Professional service entrepreneurs (PSEs) paradoxically practice their profession in highly institutionalized contexts that require intense socialization, while also enacting another role as an entrepreneur. Activities consistent with entrepreneurship may be unnecessary for – and possibly contradictory with – activities consistent with professional roles.
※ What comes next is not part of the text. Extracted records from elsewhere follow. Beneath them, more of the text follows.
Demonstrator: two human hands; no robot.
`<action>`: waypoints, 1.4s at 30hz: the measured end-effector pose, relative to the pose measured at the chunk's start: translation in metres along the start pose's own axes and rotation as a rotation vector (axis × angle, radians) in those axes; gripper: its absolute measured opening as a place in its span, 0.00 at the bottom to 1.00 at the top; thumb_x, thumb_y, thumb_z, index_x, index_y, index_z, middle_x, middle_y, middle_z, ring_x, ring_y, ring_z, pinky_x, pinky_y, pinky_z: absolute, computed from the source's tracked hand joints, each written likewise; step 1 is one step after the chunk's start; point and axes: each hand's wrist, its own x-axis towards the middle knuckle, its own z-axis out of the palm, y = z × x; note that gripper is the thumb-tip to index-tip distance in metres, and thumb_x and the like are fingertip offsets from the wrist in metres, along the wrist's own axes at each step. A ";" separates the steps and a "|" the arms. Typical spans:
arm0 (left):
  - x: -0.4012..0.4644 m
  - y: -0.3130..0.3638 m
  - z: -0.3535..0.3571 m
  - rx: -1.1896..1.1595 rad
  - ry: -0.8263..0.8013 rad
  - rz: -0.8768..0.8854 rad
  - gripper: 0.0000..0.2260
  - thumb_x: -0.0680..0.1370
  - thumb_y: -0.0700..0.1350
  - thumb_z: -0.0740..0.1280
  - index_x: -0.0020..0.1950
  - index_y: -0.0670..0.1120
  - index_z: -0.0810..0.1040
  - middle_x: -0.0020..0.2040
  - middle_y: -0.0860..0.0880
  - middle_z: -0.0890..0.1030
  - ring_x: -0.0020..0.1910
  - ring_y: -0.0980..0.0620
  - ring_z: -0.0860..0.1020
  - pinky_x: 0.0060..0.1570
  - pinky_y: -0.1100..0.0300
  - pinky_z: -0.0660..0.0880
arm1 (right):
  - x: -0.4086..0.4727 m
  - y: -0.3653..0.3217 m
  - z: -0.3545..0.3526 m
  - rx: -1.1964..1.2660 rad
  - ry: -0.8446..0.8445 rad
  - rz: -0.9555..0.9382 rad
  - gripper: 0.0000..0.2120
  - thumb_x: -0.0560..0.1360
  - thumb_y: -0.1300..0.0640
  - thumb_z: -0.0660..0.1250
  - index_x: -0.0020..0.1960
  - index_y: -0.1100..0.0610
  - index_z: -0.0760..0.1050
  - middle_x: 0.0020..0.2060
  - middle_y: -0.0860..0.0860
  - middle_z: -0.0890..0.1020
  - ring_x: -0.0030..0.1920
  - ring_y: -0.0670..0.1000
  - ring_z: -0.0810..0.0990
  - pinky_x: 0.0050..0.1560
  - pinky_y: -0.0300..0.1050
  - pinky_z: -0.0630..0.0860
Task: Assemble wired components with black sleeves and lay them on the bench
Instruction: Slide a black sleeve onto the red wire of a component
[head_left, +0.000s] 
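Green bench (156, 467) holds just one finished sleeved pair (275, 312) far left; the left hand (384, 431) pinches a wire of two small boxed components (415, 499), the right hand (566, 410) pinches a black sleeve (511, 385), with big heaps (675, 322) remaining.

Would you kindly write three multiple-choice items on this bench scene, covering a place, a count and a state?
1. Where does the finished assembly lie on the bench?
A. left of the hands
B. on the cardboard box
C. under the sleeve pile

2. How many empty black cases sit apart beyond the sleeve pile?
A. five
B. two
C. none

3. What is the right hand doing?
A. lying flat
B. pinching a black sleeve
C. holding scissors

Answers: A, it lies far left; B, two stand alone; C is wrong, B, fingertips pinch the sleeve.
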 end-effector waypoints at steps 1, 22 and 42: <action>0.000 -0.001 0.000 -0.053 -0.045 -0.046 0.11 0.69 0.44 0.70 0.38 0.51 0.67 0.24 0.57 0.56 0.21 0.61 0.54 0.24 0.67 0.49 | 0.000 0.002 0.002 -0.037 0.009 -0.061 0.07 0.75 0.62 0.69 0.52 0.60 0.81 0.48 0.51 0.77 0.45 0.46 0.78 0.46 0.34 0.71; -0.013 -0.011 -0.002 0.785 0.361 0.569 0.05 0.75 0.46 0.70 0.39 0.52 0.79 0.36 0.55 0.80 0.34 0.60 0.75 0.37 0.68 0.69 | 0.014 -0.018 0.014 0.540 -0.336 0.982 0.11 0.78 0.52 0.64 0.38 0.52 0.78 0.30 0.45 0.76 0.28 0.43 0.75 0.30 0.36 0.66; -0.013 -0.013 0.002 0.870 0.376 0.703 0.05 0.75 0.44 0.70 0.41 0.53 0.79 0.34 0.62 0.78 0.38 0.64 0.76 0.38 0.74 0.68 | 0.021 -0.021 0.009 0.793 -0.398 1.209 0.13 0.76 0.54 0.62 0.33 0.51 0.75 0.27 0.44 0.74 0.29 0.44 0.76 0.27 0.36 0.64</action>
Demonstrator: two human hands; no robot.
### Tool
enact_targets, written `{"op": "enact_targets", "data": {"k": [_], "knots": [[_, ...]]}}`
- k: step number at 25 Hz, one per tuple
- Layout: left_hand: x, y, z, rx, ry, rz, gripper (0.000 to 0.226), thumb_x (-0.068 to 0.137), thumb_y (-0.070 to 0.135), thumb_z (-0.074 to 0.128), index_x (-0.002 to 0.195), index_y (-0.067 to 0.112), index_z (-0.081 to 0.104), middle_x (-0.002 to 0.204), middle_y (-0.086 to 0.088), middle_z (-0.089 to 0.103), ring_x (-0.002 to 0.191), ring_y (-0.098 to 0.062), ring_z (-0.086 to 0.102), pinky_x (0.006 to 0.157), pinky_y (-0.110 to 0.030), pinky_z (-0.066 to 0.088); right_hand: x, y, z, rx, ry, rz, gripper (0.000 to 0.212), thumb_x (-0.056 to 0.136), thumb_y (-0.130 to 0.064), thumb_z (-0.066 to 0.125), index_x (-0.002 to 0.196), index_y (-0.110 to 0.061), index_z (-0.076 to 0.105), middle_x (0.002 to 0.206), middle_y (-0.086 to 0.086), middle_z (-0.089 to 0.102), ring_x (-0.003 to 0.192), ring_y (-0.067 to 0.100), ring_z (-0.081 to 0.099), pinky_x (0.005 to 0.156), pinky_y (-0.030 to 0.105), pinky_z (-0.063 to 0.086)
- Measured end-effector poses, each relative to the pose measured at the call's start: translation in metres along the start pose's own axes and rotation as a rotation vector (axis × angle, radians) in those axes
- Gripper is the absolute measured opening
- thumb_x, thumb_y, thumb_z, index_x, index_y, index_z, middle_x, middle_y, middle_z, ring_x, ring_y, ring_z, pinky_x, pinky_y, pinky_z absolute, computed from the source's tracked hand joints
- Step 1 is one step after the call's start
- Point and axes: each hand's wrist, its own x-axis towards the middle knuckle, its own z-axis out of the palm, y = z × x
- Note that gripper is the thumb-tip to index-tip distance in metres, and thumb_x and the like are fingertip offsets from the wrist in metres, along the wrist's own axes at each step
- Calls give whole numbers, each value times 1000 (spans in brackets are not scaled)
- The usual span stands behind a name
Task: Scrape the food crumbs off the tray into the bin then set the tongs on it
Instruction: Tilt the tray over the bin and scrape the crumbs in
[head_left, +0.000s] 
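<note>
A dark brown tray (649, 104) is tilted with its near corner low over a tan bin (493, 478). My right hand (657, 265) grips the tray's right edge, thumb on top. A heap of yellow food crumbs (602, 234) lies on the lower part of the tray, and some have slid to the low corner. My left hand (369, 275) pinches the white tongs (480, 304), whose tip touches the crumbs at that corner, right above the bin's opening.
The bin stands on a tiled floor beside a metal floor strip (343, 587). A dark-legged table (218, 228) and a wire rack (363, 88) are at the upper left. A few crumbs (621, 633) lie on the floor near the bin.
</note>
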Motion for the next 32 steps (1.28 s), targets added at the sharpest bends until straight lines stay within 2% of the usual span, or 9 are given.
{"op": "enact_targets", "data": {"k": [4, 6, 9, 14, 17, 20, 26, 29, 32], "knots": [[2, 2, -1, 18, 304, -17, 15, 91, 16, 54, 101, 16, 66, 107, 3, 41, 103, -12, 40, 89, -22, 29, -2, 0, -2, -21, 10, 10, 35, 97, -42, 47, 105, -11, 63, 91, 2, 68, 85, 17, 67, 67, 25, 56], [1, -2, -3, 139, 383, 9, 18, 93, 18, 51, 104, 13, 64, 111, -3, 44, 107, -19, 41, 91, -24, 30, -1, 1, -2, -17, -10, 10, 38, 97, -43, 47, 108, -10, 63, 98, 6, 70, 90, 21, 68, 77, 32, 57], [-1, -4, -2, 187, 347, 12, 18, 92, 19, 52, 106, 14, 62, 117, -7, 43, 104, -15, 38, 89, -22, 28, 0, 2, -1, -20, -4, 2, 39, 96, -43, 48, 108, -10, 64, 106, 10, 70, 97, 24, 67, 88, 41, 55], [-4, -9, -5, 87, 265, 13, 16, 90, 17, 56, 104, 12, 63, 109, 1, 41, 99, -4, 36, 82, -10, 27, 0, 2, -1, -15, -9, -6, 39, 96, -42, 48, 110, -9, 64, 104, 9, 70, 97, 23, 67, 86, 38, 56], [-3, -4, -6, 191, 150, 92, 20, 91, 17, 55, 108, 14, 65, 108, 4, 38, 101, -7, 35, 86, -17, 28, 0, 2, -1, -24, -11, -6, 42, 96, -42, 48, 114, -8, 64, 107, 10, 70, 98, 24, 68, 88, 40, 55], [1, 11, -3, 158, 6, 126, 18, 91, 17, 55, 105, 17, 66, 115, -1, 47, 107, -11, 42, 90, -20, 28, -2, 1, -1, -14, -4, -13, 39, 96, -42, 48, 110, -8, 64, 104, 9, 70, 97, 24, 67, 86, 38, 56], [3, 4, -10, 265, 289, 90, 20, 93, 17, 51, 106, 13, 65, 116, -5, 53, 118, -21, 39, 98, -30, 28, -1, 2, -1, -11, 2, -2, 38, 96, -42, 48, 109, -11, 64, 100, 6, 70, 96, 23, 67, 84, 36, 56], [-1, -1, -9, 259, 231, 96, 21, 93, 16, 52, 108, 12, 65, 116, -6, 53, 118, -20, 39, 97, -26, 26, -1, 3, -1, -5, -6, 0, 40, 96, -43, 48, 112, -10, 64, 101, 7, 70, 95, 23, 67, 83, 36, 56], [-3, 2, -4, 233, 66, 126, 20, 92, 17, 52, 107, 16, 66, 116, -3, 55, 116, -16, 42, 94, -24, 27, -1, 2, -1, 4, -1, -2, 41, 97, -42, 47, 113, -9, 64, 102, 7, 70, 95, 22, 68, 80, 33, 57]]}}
The purpose of this paper is to address the question of how two highly important role identities (professional and entrepreneurial) relate to entrepreneurial orientation (EO) in professional firms.

Design/methodology/approach

Using a survey methodology, the authors measure entrepreneurial and professional role identity importance, and PSE’s perceptions of firm-level EO, using a sample of 138 medical practitioners who own and operate their own small-to medium-sized professional practices. In this paper, the authors examine the associations of the importance of these identities, and the relative importance of one to another, with EO.

Findings

The authors find that a PSE’s entrepreneurial role identity importance is positively related to the EO dimensions of risk taking and innovativeness, while professional role identity importance is negatively related to risk taking. Additionally, the authors find that the degree of relative importance (centrality) of an entrepreneurial role identity to a professional role identity is related positively to the EO dimensions of risk taking, innovativeness, and proactiveness.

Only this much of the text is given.